I assumed you aren't a fan of the beyond meat hype?

are there certain industries/sectors that you only look into? like banks, telecomm, transportation?

is there a rule of thumb on how much you spend on a stock minimum... like do you buy 500 shares minimum for each stock or spend minimum 3k per stock?

do you hold them for a long period of time or sell them when they are on a high and buy it again when they are down?



Just a Guy said:


> My strategy is very simple. I buy companies I know and use, when they go on sale. Usually in a crisis.
> 
> So, I bought BMO during 2007/8 in the financial meltdown. It paid $2.80 in a dividend at the time, and I bought it at $28. Today the dividend is higher, all the money I paid for it has come back to me in dividends, all my holdings are pure profit.
> 
> ...


you never sold your stocks?

BMO from $28 to $97 is a nice bump up to sell and use some money to buy some lower price value stocks and wait till BMO go down a bit and buy some again... but it not your style?



kcowan said:


> Avoid the talking heads recommendations. Look for unloved stocks with good fundamentals.

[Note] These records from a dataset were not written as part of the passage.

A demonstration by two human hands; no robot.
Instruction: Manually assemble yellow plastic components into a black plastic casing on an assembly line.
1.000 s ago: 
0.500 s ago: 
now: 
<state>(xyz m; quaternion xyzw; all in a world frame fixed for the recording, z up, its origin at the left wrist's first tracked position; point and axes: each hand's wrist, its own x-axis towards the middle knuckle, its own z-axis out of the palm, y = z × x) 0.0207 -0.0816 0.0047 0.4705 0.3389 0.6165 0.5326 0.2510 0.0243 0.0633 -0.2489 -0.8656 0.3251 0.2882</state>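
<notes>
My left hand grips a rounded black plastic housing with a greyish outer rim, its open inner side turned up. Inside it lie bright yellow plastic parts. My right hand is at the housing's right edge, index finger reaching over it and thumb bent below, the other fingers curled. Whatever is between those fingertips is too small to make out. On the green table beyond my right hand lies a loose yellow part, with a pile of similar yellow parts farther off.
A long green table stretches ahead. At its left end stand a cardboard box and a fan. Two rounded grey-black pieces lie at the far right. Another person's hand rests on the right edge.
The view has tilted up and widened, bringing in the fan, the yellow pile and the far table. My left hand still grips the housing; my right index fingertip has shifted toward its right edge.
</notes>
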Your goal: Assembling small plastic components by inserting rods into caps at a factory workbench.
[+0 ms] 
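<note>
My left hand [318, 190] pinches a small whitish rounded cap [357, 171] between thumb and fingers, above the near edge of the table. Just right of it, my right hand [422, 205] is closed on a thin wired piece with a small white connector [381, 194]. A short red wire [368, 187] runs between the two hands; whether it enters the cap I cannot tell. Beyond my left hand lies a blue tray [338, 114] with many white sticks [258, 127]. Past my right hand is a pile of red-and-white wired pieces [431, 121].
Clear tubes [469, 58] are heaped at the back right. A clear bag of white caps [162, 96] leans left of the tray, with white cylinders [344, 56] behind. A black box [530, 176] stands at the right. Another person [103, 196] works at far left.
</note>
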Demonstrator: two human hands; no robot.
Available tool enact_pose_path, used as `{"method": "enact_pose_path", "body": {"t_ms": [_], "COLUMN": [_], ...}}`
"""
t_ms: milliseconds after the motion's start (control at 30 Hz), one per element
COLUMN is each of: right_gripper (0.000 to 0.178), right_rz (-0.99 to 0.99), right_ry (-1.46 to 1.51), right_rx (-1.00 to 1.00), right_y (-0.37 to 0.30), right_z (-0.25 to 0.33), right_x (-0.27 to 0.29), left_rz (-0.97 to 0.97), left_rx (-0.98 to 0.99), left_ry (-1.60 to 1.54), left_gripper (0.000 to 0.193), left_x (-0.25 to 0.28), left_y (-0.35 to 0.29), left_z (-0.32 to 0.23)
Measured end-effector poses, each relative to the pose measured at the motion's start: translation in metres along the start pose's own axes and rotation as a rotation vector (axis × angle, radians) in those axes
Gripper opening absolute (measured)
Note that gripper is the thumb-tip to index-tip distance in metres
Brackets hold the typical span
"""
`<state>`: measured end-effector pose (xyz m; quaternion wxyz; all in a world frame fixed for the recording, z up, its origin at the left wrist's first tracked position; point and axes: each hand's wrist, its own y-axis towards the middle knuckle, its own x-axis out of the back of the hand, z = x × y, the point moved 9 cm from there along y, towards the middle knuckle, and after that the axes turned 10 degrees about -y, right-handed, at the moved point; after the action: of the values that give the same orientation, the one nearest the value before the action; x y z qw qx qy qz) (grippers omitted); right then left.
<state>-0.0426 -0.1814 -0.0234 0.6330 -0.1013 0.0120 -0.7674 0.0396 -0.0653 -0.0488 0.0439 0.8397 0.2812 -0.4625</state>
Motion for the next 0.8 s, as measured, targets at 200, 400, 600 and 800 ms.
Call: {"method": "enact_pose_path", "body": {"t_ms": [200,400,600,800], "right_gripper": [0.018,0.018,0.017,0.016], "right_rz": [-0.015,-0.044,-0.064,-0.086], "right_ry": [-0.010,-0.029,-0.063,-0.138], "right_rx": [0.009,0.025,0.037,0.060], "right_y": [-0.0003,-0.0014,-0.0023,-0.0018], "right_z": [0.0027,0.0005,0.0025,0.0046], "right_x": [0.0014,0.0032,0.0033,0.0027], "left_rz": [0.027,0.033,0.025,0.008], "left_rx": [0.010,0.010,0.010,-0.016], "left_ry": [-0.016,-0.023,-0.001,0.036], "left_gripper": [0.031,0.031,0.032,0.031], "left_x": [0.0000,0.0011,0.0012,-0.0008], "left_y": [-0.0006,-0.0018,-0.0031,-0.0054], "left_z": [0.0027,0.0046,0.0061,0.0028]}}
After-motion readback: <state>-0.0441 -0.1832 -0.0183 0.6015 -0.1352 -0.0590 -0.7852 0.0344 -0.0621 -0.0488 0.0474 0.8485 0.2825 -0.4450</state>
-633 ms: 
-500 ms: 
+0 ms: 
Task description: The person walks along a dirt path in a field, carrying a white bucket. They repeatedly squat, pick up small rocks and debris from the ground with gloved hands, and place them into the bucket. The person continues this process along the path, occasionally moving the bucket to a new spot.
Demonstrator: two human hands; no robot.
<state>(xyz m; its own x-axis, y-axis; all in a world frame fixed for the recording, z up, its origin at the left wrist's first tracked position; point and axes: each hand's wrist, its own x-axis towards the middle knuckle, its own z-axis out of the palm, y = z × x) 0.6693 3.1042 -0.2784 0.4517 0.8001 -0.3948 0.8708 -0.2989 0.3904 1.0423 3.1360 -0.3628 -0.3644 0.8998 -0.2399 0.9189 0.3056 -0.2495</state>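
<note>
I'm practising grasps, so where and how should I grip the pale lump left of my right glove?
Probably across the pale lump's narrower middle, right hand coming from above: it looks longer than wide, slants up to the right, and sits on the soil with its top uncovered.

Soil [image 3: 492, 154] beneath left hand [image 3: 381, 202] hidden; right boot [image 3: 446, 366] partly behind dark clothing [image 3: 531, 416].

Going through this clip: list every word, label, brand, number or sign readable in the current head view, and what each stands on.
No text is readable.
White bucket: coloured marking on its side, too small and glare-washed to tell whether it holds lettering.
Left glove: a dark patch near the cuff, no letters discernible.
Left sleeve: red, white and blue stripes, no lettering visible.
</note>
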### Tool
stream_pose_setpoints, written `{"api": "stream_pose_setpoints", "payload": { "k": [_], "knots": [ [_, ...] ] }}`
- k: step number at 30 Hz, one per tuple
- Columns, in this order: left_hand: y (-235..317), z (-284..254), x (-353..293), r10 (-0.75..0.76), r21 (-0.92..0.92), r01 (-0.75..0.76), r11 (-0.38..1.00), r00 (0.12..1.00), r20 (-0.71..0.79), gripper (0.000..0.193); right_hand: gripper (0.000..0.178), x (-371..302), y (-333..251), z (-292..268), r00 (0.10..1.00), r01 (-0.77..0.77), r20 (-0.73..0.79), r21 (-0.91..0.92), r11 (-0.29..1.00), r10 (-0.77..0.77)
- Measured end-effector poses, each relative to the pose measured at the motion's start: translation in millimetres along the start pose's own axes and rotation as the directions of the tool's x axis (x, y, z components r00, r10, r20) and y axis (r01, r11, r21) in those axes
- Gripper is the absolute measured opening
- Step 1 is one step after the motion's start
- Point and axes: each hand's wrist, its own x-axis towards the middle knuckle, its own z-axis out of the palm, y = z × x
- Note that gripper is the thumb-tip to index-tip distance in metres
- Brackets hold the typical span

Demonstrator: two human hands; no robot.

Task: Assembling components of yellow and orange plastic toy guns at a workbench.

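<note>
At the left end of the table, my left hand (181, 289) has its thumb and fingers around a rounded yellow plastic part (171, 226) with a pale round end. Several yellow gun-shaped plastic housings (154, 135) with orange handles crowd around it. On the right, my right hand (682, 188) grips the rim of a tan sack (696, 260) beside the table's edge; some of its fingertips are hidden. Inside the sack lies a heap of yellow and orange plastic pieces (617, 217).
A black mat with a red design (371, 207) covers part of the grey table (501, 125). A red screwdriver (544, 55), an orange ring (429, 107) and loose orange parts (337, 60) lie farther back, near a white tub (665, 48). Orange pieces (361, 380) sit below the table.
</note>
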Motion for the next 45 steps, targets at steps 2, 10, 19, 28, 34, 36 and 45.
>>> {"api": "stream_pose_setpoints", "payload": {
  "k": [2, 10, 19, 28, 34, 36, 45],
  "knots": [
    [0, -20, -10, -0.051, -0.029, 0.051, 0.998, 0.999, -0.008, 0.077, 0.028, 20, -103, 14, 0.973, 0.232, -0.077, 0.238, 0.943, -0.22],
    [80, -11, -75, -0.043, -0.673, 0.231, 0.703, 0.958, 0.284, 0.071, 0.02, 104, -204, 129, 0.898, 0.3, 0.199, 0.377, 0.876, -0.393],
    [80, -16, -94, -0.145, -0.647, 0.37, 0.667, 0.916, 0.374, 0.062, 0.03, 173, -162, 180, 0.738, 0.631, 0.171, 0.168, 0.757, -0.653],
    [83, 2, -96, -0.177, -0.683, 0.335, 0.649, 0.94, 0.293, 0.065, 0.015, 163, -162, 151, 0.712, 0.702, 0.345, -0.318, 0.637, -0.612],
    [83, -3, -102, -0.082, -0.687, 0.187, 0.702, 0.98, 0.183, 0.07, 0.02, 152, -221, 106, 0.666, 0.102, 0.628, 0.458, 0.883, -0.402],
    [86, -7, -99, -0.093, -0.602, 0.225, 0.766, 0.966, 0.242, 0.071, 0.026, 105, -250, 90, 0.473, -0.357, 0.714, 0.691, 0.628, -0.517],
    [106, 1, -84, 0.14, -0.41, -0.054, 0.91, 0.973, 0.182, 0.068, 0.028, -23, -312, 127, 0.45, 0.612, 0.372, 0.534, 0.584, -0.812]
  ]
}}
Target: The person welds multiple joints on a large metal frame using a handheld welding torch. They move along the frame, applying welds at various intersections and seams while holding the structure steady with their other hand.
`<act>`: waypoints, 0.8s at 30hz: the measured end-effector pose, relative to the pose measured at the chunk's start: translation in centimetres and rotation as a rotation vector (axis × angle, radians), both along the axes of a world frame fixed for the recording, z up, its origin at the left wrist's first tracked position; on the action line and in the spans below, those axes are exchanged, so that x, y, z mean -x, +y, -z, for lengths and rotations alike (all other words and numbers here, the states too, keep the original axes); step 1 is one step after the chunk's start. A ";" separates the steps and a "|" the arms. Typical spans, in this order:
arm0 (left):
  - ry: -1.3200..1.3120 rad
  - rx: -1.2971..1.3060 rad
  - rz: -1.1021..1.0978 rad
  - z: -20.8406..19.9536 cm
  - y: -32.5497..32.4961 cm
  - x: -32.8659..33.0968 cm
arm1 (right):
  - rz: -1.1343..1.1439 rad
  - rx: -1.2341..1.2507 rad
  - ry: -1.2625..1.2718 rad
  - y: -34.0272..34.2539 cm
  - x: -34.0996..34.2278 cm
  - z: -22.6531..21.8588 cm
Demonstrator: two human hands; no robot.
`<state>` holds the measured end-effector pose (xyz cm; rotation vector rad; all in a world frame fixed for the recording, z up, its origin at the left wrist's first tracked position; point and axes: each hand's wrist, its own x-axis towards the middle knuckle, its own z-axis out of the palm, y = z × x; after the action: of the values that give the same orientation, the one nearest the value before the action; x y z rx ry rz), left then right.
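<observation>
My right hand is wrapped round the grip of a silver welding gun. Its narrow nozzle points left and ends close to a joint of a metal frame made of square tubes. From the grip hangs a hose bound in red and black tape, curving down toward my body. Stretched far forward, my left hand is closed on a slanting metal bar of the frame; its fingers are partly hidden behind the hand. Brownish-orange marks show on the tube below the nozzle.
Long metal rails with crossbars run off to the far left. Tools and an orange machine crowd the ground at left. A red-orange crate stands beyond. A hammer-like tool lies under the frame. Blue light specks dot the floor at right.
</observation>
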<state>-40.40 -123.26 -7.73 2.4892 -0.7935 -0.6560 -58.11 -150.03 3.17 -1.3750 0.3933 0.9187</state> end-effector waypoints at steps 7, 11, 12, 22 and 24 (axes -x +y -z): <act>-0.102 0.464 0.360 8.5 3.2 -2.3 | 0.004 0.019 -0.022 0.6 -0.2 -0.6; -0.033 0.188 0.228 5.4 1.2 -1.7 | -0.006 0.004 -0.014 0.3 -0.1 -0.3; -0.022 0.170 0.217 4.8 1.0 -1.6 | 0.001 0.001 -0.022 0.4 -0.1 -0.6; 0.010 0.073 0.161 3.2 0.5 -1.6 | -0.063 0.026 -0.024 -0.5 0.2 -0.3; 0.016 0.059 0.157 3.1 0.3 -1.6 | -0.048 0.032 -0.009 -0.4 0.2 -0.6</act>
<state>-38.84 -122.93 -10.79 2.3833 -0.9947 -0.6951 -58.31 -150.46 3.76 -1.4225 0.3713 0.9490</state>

It won't be exciting but will win in the long run.
> First half gains:
> BCE & Banks 12%
> Premium Brands 25%
> ...


thats pretty good gains....do you hold them for a long period of time like the other previous posters? or sell them at a certain price point?

how do you find stocks that are unloved and ignored by promoters... I never heard of premium brands or suncor for example ... is it hard to search through so many companies on TSX?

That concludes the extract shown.